What you need to do:
Please restate each line of the data that follows word for word, skipping any image.

──────────

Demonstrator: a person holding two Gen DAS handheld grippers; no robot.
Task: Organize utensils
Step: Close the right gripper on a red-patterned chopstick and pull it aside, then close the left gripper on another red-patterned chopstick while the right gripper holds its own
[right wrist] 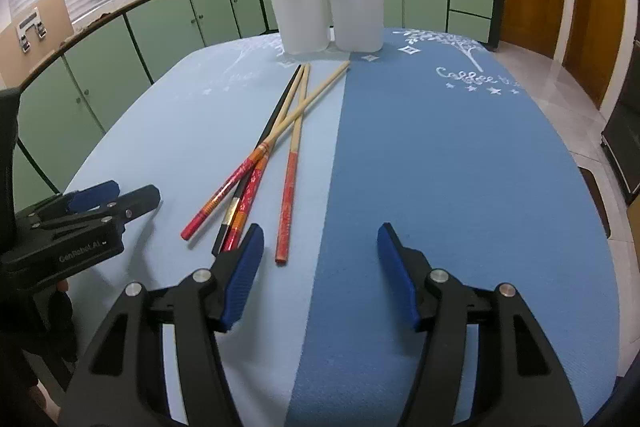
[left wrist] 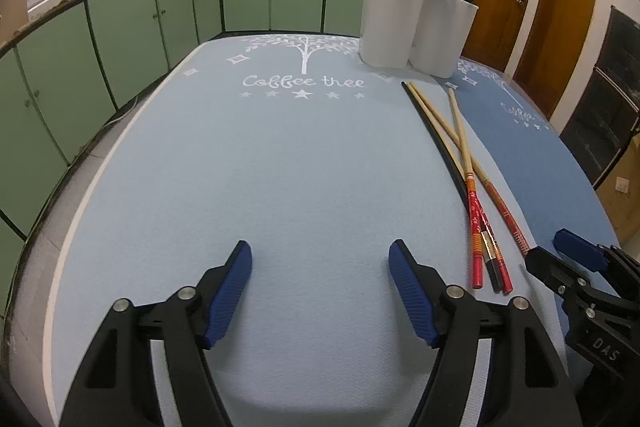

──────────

Written answer:
Demonstrator: a person holding two Gen DAS handheld grippers; no robot.
Task: Organize utensils
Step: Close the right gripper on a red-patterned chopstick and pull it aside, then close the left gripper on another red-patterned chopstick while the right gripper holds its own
[right wrist] 
[left wrist] 

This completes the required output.